Python 3.7+ Tests License: MIT

🚀 Key Features

  • 🌍 Locale-Aware Parsing: Native support for PT-BR and EN-US number formats, dates, and boolean values
  • 🎯 Smart Text Filtering: Advanced algorithms prevent text containing numbers from being misclassified as numeric
  • 📊 Confidence Scoring: Get reliability scores for each type detection decision
  • 🛡️ Robust Error Handling: Configurable strategies for handling conversion errors
  • ⚡ Performance Optimized: Intelligent sampling and early-exit strategies for large datasets
  • 🧩 Modular Architecture: Extensible design for adding new data types and locales
  • ✅ Production Tested: Successfully handles complex real-world data scenarios

📦 Installation

pip install pandas-type-detector

🎯 Quick Start

import pandas as pd
from pandas_type_detector import TypeDetectionPipeline

# Sample data with mixed formats
data = {
    'revenue': ['1.234,56', '2.890,00', '543,21'],      # PT-BR currency format
    'quantity': ['10', '25', '8'],                       # Integers
    'active': ['Sim', 'Não', 'Sim'],                    # PT-BR booleans
    'date': ['2025-01-15', '2025-02-20', '2025-03-10'], # ISO dates
    'description': ['(31) Product A', '(45) Service B', '(12) Item C']  # Text with numbers
}

df = pd.DataFrame(data)
print("Original dtypes:")
print(df.dtypes)
# All columns are 'object' initially

# Initialize pipeline with Portuguese (Brazil) locale
pipeline = TypeDetectionPipeline(locale="pt-br", on_error="coerce")

# Automatically detect and convert types
df_converted = pipeline.fix_dataframe_dtypes(df)
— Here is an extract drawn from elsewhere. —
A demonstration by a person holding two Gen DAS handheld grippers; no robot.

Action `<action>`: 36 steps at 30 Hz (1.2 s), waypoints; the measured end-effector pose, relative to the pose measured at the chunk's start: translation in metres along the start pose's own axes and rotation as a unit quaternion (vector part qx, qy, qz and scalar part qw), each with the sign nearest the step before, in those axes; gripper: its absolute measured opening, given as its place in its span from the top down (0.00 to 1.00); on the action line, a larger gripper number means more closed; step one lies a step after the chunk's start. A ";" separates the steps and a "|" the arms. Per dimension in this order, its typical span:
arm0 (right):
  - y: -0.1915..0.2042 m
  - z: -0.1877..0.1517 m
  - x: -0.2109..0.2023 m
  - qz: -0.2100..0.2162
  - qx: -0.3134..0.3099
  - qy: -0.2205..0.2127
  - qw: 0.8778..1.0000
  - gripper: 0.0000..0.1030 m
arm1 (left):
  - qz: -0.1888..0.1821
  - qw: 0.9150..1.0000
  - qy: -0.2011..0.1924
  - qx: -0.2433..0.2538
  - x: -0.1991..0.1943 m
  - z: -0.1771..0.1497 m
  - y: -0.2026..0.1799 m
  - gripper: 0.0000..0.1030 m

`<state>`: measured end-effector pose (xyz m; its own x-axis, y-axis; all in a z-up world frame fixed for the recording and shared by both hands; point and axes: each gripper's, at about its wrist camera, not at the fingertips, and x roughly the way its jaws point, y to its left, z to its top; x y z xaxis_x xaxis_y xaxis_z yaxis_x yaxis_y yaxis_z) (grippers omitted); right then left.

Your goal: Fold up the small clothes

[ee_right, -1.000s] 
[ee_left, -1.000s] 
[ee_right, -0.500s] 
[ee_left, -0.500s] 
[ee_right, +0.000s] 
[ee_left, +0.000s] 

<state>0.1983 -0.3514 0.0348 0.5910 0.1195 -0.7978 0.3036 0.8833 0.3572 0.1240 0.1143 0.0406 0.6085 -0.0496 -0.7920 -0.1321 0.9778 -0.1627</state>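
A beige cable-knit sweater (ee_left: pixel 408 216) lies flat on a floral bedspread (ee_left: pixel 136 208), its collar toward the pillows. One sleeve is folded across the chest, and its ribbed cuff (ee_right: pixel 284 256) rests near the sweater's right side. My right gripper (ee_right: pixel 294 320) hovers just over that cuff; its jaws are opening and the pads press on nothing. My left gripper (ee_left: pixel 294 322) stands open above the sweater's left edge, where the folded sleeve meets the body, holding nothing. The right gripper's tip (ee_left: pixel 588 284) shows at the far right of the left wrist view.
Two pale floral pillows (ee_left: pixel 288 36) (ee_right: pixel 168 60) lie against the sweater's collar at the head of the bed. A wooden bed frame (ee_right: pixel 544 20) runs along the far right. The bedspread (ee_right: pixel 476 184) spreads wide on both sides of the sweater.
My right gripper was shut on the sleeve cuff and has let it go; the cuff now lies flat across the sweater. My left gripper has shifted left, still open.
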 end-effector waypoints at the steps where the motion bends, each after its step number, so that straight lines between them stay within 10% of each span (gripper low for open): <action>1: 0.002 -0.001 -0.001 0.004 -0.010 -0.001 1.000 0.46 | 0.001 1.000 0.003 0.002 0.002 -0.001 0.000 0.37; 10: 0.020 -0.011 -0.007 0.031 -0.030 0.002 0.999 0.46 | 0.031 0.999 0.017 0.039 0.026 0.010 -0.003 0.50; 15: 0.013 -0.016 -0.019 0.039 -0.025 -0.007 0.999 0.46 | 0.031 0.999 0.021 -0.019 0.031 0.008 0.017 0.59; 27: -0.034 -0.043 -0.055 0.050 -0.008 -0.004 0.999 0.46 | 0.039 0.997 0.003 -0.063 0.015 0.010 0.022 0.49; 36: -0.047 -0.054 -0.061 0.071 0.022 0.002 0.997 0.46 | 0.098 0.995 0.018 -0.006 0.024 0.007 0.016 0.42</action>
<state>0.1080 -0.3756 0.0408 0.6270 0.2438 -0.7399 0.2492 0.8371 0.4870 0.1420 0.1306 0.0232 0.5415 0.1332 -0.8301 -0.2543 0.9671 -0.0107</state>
print("\\nConverted dtypes:")
print(df_converted.dtypes)
# Output:
# revenue        float64    ← Correctly parsed PT-BR format
# quantity         Int64    ← Detected as integer
# active         boolean    ← Portuguese booleans converted
# date      datetime64[ns]  ← ISO dates parsed
# description       object  ← Text with numbers kept as text

🌐 Locale Support

🇧🇷 PT-BR (Portuguese Brazil)

  • Decimal separator: , (comma) → 1.234,56 becomes 1234.56
  • Thousands separator: . (dot) → 1.000.000,00
  • Currency symbols: R$, BRL
  • Boolean values: Sim/Não, Verdadeiro/Falso, S/N
  • Date formats: DD/MM/YYYY, YYYY-MM-DD

🇺🇸 EN-US (English United States)

  • Decimal separator: . (dot) → 1,234.56
  • Thousands separator: , (comma) → 1,000,000.00
  • Currency symbols: $, USD
  • Boolean values: True/False, Yes/No, Y/N
  • Date formats: MM/DD/YYYY, YYYY-MM-DD

📚 Advanced Usage

🔧 Error Handling Strategies

# Strategy 1: Coerce errors to NaN (default - recommended)
pipeline = TypeDetectionPipeline(locale="en-us", on_error="coerce")
df_safe = pipeline.fix_dataframe_dtypes(df)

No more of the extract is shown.